The term “oily fish” includes fresh and canned salmon, mackerel, trout, herrings, sardines, pilchards, kippers, eel, whitebait, anchovies, swordfish, bloater, carp, sprats and some more unusual sounding ones such as jack fish and katla as well as fresh tuna steaks. Canned tuna has its own criteria. This is because, unlike other oily fish, tuna is cooked prior to canning and loses most of its oils and thus pollutants (and omega-3). You can therefore have up to four 140g servings of canned tuna a week.
Not so long ago, this was pretty much all you had to remember and you could eat what you liked of white fish. Unfortunately, recently surveys have found that sea bream, turbot, halibut, huss and sea bass as well as crab may also have similar levels of dioxins and PCBs as oily fish, so you need to include these in your two servings a week.

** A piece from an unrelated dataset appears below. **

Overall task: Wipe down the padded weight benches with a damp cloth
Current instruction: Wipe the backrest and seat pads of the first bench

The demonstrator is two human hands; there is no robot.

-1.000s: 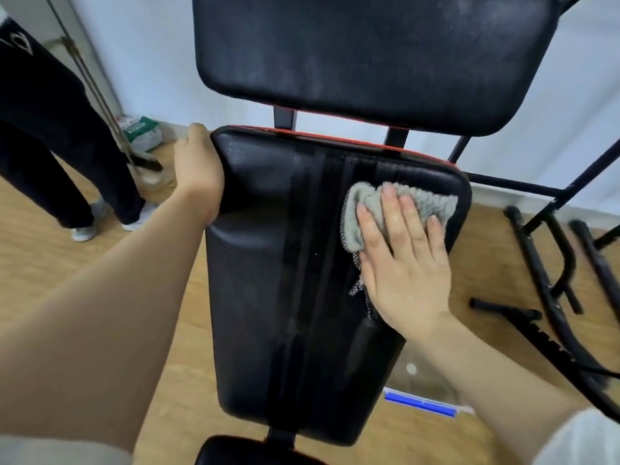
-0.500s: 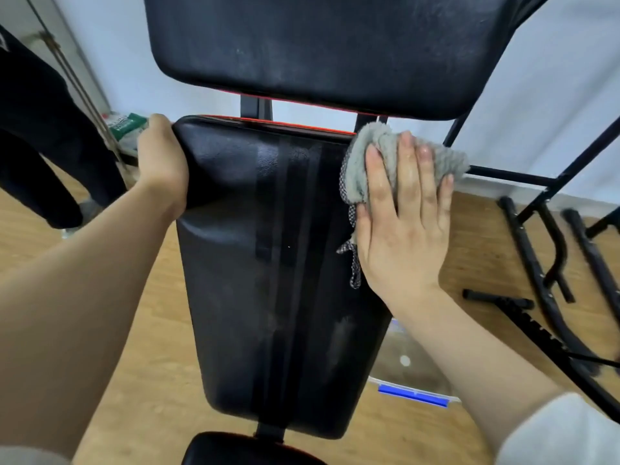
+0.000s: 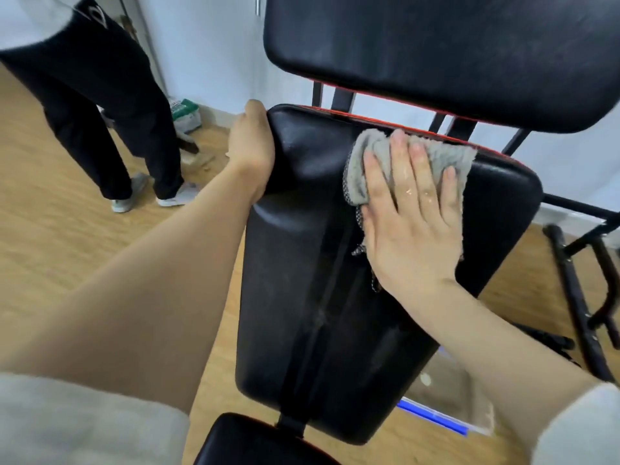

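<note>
Three black pads (image 3: 436, 55), one grey cloth (image 3: 436, 156). Right hand (image 3: 409, 223) flat on cloth; left hand (image 3: 251, 146) grips middle pad (image 3: 318, 263).

Legible text, numbers, brands: none can be read.

Item 1: black trousers (image 3: 100, 68) of a person standing at upper left. A white outline emblem (image 3: 96, 15) sits near the hip; no letters can be made out in it.

Item 2: green-and-white package (image 3: 186, 113) on the floor (image 3: 50, 246) against the wall (image 3: 208, 45). It carries print on its face, too small and blurred to read.
</note>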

Fish such as coley or hake, haddock and red snapper are apparently OK because they have much lower levels of pollutants.
When it comes to your husband, he can have up to four servings of oily fish a week. The omega-3 may help to protect his heart and so it is worth encouraging.
It is important to remember that, amid these rather gloomy rules, all fish is great for protein that is needed for growth and development, and that oily fish gives us good amounts of iron, selenium and vitamin D, which women in the UK especially tend not to do very well on. So follow the guidelines and enjoy the fish you do eat with gusto.
Food fortified with omega-3
Salmon from Marks & Spencer has been specially bred to give you double the omega-3 of normal salmon. One serving a week will meet your omega-3 needs.
If you are pregnant, or trying to be, avoid shark, swordfish and marlin, which contain more mercury than other fish.
Omega-3 oils from flaxseeds, linseeds, walnut and rapeseed are not the same as those in fish and it is unclear if they have the same benefits. When buying omega-3 fortified food, check the source. Those with omega-3 vegetable oils (“ALA” on the label) may not be as useful as those from fish oils (described as EPA and DHA). Aim for 3g a week of EPA and DHA.